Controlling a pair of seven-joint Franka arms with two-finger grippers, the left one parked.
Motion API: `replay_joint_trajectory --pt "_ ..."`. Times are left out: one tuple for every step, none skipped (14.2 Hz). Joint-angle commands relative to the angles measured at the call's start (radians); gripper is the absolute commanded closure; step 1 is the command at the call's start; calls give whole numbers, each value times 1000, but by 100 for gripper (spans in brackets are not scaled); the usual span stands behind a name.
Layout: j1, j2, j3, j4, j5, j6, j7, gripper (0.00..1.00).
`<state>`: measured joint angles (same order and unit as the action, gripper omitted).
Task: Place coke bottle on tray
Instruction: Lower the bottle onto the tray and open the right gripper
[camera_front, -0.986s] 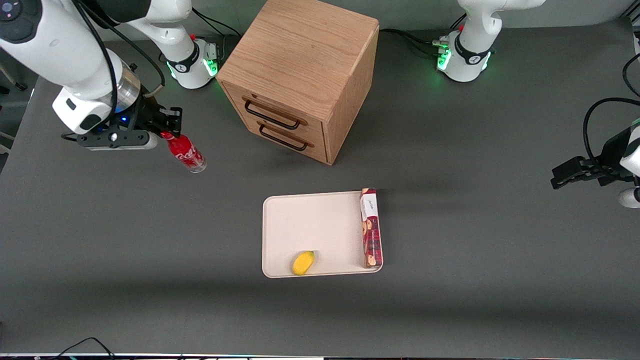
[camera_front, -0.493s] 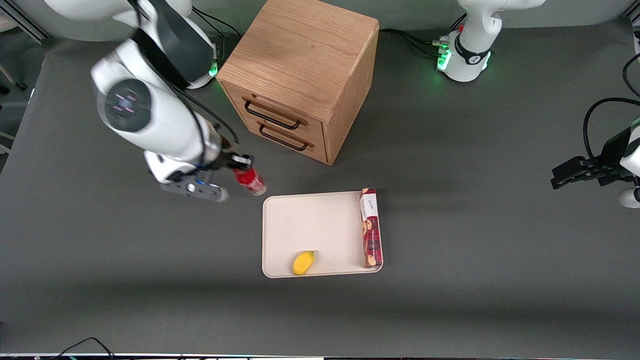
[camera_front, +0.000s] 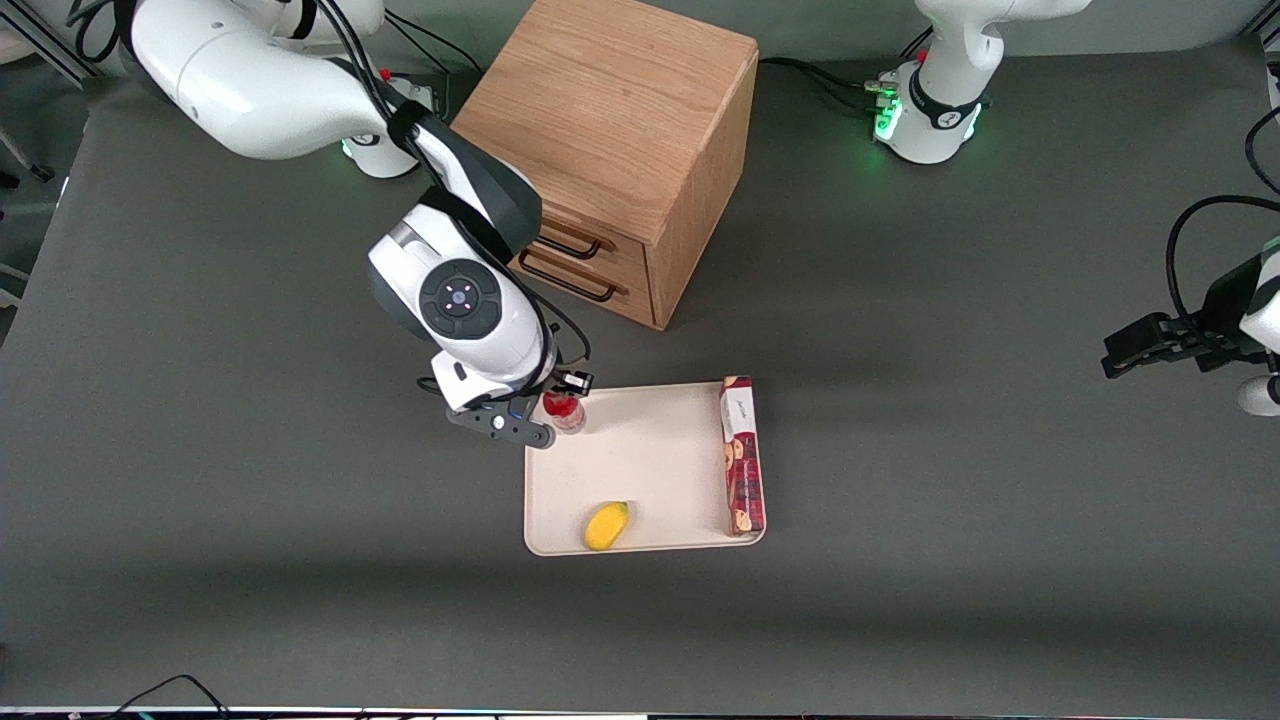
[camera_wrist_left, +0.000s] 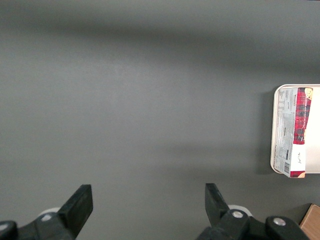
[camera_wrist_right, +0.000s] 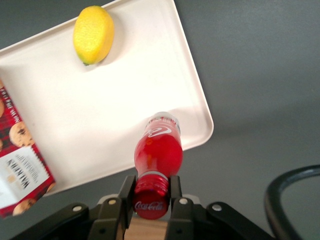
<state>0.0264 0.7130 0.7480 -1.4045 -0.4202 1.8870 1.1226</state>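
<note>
Fingers clamp the coke bottle above the tray on the grey table.

The coke bottle, small with a red cap, red label and clear base, hangs cap-up over the tray's corner nearest the cabinet, seemingly not touching it. The tray is flat, cream-white, rounded at the corners, lying nearer the front camera than the cabinet.
</note>
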Motion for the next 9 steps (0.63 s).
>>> replay_joint_trajectory --pt "-14 -4 11 -57 -74 52 72 100" --pt "-16 0 11 -57 -78 55 75 100" --pt "-19 2 10 -54 -75 55 75 48" --pt "-23 2 11 -48 -72 54 71 0" --pt "-25 -3 11 -32 -68 41 63 0" --pt "-25 -12 16 -10 -65 8 57 0" --pt "-23 -18 21 22 -66 -65 49 0" --pt "-23 -38 39 74 -65 -136 31 0" --pt "-29 -67 66 114 -63 -216 2 0"
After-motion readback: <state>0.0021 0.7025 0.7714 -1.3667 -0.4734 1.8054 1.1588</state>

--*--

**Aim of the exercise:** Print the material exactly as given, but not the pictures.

**Exercise answer:**
Controlling a pair of seven-joint Franka arms with two-finger grippers, the left one parked.
Motion API: `replay_joint_trajectory --pt "_ ..."`. Times are left out: one tuple for every step, none skipped (14.2 Hz). Joint-angle commands relative to the angles measured at the call's start (radians); gripper is the absolute commanded closure; step 1 is the command at the call's start; calls give whole numbers, each value times 1000, but by 100 for gripper (spans in brackets are not scaled); the usual span stands behind a name.
Layout: j1, j2, j3, j4, j5, j6, j7, gripper (0.00..1.00).
`<state>`: measured joint angles (same order and unit as the action, gripper omitted).
Task: Place coke bottle on tray
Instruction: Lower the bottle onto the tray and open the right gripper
[camera_front, -0.986s] 
[camera_front, -0.493s] 
[camera_front, +0.000s] 
[camera_wrist_left, +0.000s] 
[camera_wrist_right, +0.000s] 
<state>0.0264 0.7130 0.7480 -1.4045 -0.4202 1.8870 1.1226</state>
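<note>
Fingers clamp the coke bottle above the tray on the grey table.

The coke bottle, small with a red cap, red label and clear base, hangs cap-up over the tray's corner nearest the cabinet, seemingly not touching it. The tray is flat, cream-white, rounded at the corners, lying nearer the front camera than the cabinet.
</note>
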Motion for the next 9 steps (0.63 s).
>>> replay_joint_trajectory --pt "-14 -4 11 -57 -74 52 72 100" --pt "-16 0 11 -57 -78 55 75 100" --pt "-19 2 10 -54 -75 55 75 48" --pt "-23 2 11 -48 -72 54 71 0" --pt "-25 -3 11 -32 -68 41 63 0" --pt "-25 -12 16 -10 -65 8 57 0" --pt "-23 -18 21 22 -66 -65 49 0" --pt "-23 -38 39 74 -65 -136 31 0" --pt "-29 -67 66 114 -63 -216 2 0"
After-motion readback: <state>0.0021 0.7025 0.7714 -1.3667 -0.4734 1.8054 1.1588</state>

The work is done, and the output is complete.